▸ **ASSIGNMENT**
Every line of the listing that contains the word "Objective" is to be copied out.

▸ **DATASET**
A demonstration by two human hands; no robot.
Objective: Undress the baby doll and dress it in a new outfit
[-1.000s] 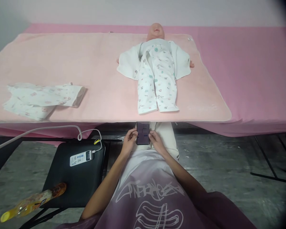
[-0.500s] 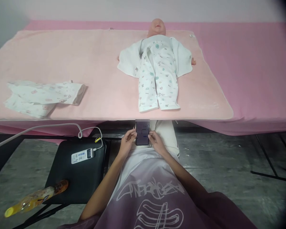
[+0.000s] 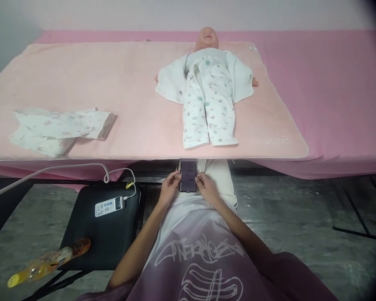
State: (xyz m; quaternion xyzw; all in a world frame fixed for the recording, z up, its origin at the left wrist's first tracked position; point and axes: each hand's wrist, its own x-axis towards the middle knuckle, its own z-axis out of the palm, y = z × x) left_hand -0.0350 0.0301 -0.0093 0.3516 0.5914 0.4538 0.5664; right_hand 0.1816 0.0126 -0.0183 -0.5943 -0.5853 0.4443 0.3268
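Observation:
A dark phone (image 3: 188,177) is held upright over my lap, just below the table's front edge. My left hand (image 3: 171,185) grips its left side and my right hand (image 3: 205,186) its right side, fingers closed on the edges. Beyond them, a baby doll (image 3: 207,38) lies on its back on a pale pink mat (image 3: 134,83). White wide-sleeved clothing (image 3: 172,81) covers its arms, and patterned white trousers (image 3: 221,113) lie over its body and legs. Another patterned white garment (image 3: 61,127) lies on the mat at the left.
On a black stool (image 3: 103,238) at my left are a white power bank (image 3: 109,206) with a cable and a bottle with a yellow cap (image 3: 47,261). Darker pink cloth (image 3: 332,92) covers the table on the right. Black metal legs stand at the lower right.
The whole view has shifted slightly, so things appear a little lower and to the right. Both hands keep their hold on the phone.

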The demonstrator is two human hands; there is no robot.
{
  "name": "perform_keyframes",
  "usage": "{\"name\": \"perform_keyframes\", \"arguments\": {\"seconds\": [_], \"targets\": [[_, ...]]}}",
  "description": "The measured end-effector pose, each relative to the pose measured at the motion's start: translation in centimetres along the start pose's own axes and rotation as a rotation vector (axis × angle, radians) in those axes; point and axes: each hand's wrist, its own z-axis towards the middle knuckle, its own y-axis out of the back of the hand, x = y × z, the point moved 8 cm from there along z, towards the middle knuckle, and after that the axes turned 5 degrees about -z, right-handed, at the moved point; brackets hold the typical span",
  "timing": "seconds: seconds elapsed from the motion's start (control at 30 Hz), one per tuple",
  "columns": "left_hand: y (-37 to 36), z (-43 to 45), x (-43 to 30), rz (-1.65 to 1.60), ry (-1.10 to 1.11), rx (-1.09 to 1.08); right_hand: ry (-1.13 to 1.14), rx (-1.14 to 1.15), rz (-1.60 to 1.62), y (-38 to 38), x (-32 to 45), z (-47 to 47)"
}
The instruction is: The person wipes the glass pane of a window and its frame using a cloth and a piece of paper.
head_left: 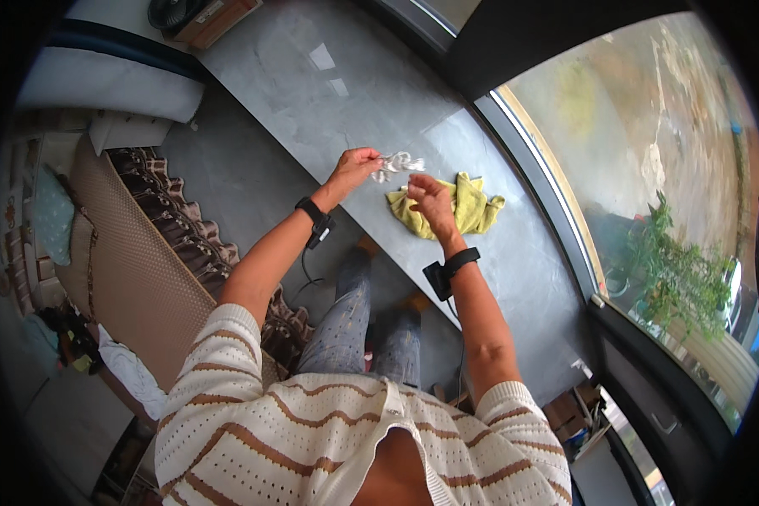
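Observation:
A bundle of shiny white cord or ribbon (400,165), looped and loosely bunched, is pinched in the fingertips of my left hand (354,167). It hangs over a grey, polished window ledge (367,95); its exact material is hard to make out. Just right of the bundle's loose end is my right hand (433,201), fingers bent and slightly apart, with nothing visible between them. Below that hand a crumpled yellow-green cloth (474,205) lies on the ledge, partly covered by the hand from this angle.
Along the right runs a window frame (544,190), with a green plant (677,272) beyond the glass. A cardboard box (224,22) and a black fan (174,12) sit at the ledge's far end. To the left stands a bed (145,253) with a ruffled dark skirt.

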Motion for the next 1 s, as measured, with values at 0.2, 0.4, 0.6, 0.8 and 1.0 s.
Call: {"name": "perform_keyframes", "arguments": {"seconds": [0.2,0.4,0.6,0.8,1.0], "targets": [[-6.0,-9.4,-7.0,-0.398,0.127,-0.022,0.095,0.037,0.121,0.9,8.1,-6.4],[-7.3,-13.8,-11.9,-0.595,0.005,-0.011,0.301,-0.148,0.109,4.6,12.7,-12.4],[-12.4,-17.8,-17.8,-0.441,-0.086,0.115,0.354,0.111,-0.110,3.4,17.2,-17.3],[-11.3,-22.5,-20.9,-0.285,-0.149,0.156,0.484,0.285,-0.181,-1.0,19.8,-21.2],[-1.7,-26.6,-21.6,-0.349,-0.165,-0.167,0.463,0.248,0.210,-3.3,21.6,-23.1]]}}
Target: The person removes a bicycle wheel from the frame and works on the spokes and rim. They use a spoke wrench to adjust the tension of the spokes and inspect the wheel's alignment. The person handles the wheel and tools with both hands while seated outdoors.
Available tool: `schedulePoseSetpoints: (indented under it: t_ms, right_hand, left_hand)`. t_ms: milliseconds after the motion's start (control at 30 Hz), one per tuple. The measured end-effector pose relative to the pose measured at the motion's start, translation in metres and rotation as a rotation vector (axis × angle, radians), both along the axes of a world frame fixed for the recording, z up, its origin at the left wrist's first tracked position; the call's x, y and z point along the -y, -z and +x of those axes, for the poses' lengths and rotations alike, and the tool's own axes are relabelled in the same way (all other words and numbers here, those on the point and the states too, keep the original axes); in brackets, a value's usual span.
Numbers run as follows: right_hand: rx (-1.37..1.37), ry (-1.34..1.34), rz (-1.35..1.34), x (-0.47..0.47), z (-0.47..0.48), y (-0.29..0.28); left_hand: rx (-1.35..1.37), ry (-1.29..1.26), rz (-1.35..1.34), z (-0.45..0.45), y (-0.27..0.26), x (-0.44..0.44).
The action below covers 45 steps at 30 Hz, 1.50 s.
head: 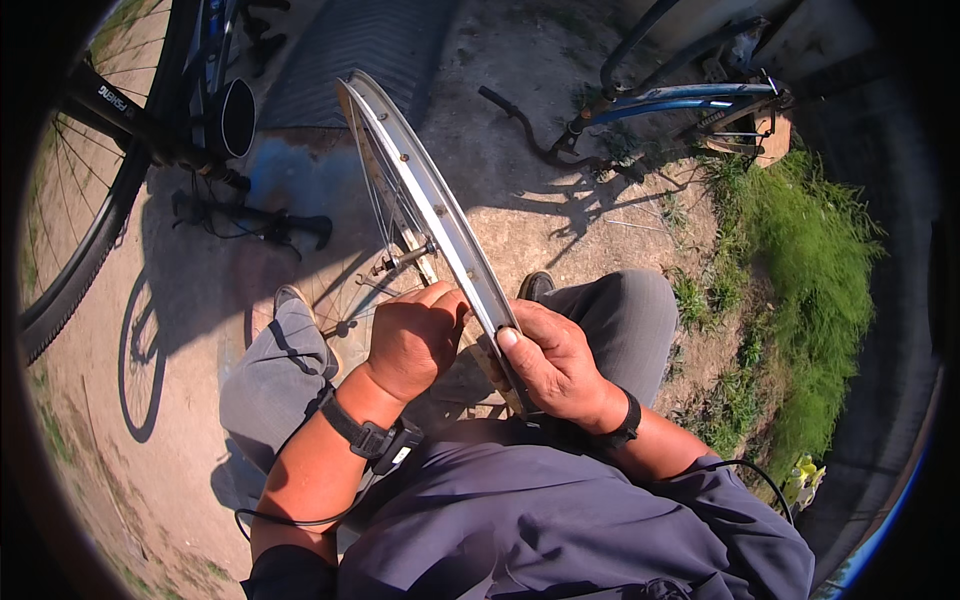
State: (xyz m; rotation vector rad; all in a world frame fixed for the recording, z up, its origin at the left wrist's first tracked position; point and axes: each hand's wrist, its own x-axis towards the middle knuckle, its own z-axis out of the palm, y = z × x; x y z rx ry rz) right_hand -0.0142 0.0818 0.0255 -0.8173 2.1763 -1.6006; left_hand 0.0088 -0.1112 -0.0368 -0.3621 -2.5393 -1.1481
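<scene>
A bare metal bicycle wheel rim (442, 214) without a tyre stands upright and slightly tilted between my knees. Its hub axle (405, 259) and thin spokes (377, 187) show on the left side. My right hand (553, 364) grips the lower rim from the right, the thumb pressed on the rim channel. On the rim's left side, by the spokes, is my left hand (416, 337) with curled fingers; what its fingertips touch is hidden. Both wrists wear black straps.
An upside-down blue bicycle frame (660, 97) with handlebars stands at the upper right. Another bicycle with a tyred wheel (90, 247) is at the left. A ribbed dark mat (352, 60) lies ahead on the ground. Green plants (802, 285) grow along the right side.
</scene>
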Motion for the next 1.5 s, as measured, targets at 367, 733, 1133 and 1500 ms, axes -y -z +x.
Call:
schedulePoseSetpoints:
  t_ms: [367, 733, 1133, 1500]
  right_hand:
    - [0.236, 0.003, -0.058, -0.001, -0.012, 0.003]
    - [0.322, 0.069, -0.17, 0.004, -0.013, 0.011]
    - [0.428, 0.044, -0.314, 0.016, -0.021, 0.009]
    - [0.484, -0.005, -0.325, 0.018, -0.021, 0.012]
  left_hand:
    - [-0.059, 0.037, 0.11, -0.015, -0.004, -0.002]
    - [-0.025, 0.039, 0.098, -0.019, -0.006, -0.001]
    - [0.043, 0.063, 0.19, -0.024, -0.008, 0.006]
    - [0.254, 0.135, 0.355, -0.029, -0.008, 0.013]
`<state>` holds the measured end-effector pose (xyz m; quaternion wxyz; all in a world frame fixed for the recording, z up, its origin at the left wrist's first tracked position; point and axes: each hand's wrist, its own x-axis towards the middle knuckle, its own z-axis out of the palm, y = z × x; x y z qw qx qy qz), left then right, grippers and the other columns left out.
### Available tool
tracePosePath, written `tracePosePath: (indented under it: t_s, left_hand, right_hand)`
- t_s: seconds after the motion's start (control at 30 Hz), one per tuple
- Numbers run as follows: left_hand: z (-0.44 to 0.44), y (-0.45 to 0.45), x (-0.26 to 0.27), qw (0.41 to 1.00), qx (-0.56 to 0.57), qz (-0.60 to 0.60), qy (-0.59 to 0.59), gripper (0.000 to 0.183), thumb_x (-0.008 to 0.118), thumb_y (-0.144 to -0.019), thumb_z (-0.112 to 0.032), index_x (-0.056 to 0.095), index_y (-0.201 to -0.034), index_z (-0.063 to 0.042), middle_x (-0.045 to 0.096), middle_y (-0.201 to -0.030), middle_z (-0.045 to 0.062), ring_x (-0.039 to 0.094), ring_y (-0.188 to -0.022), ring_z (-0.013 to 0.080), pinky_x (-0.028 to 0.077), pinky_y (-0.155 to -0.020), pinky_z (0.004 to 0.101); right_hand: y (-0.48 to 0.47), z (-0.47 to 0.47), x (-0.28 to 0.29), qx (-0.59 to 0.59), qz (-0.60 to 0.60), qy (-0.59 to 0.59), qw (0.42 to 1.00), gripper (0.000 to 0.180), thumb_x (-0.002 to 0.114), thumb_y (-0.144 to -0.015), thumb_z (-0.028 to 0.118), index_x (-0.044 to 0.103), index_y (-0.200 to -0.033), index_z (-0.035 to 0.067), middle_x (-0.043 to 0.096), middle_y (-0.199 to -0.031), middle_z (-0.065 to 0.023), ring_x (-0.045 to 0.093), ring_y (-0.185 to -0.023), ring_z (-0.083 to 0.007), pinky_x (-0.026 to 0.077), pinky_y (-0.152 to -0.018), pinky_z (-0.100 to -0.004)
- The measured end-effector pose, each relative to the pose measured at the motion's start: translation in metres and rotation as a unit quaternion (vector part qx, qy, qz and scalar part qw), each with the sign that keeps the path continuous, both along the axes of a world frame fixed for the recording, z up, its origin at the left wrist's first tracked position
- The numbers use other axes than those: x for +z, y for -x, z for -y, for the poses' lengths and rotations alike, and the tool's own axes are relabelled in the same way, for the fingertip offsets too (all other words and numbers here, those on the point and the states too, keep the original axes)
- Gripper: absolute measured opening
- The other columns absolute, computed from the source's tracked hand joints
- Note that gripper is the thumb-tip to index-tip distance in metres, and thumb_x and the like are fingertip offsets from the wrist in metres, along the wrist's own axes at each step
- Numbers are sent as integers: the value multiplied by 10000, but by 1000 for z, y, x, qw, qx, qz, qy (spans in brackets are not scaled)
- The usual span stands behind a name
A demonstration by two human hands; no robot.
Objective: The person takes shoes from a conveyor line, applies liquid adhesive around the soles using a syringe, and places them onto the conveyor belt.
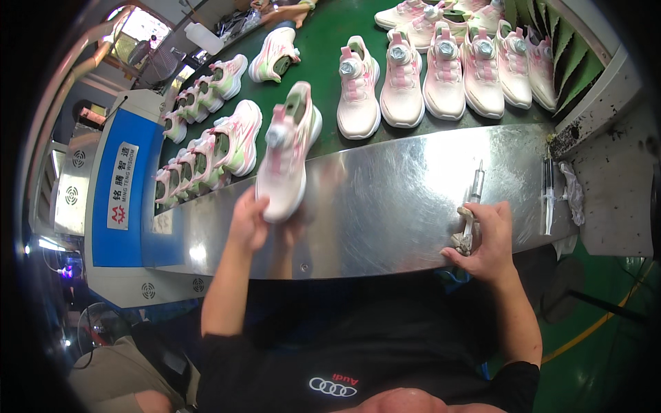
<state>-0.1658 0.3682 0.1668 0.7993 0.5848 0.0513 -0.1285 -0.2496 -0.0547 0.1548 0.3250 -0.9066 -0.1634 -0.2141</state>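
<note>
My left hand [250, 219] grips a pale pink and white sneaker [284, 173] by the side of its toe. The sneaker is held over the far edge of the steel plate [382, 206], with its heel pointing away from me and its lacing dial facing up. At the right, my right hand [488, 240] is curled around a syringe [477, 186]. Its fingers are at the flange and its thumb is by the plunger end, where greyish material is wrapped around it. The syringe's tip points away from me.
Similar sneakers [444, 77] line the green belt [320, 62] beyond the plate, with more sneakers [237, 137] at left. Another syringe [548, 196] and crumpled white plastic [572, 193] lie at right. A blue machine panel [120, 186] borders the left. Another person's hand [299, 13] shows at the top.
</note>
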Motion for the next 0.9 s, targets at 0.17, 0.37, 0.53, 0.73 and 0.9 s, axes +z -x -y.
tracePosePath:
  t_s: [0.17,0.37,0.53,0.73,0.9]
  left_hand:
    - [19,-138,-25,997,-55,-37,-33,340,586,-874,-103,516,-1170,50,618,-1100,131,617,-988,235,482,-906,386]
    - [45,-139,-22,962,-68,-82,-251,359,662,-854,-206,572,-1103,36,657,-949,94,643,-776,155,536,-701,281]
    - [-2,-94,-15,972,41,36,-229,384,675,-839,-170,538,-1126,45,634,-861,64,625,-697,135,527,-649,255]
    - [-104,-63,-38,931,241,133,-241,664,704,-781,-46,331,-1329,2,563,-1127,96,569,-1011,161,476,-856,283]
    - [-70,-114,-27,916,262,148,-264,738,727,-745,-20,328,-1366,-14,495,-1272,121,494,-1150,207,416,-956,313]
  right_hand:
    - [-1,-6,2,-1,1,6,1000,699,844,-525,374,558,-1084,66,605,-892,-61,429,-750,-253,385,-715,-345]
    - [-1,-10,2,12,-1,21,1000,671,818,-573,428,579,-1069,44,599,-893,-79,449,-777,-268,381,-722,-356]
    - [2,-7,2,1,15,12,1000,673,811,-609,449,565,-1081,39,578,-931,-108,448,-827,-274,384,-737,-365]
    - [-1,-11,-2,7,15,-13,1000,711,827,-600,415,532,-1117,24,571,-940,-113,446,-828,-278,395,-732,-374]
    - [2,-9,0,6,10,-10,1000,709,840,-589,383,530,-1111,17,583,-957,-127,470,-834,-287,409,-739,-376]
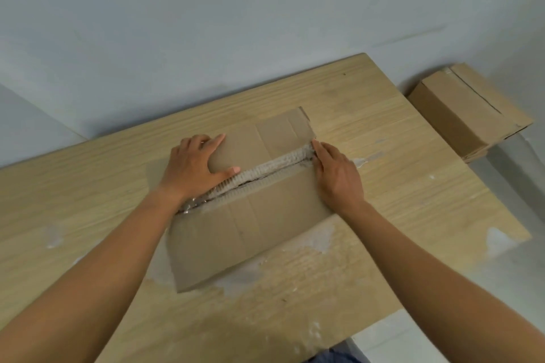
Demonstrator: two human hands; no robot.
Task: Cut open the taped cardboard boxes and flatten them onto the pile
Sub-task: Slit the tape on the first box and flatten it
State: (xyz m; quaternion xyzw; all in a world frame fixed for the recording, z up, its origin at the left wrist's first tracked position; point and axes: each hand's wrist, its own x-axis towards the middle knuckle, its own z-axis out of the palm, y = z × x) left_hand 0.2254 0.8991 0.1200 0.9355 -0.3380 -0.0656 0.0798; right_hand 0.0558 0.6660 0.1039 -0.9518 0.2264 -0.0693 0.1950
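The brown cardboard box [244,215], under the left hand [194,165] and right hand [339,177], fills the middle of the light wooden table [413,186]. Bare tabletop runs open either side. A stack of flattened brown cardboard [469,115] blocks the far right.

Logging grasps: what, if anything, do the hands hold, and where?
Left hand presses the box, far flap; right hand touches its seam, right end; pinch unclear.

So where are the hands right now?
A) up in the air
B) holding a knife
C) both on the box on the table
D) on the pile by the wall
C: the left hand and right hand both lie on the box on the table, with no tool in them.
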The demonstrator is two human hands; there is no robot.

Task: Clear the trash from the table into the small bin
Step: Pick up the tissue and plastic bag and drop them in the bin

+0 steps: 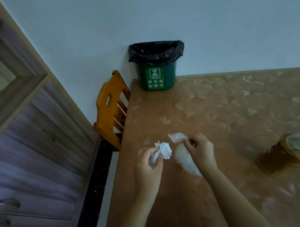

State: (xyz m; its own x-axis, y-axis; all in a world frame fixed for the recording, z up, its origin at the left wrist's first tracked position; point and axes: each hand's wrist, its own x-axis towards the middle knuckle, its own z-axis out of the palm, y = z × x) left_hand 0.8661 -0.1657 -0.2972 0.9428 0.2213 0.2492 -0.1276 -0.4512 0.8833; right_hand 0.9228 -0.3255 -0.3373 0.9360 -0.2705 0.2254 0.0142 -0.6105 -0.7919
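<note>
At far left, a wooden cabinet [33,138] w/ drawers fills the frame edge, and an orange wooden chair [111,107] sits tucked against the table's left side. The table [215,109] carries a brown leaf-patterned cover. Toward its back-left corner, against the wall, stands the small green bin [156,74], lined w/ a black bag, top open. Near the front, the left hand [148,164] has its grip closed around a crumpled white tissue [163,150], most of it sticking out past the fingers. Just beside it, the right hand [200,150] pinches a thin clear plastic wrapper [178,137] (a second whitish, blurred piece lies under that hand). At far right, a gold-toned jar [288,152] w/ clear lid.
</note>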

▸ **WRITTEN REPLY**
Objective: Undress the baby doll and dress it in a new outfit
Objective: The person takes shoes from a conveyor line, applies liquid adhesive around the soles using a syringe, and places them onto the conveyor belt.

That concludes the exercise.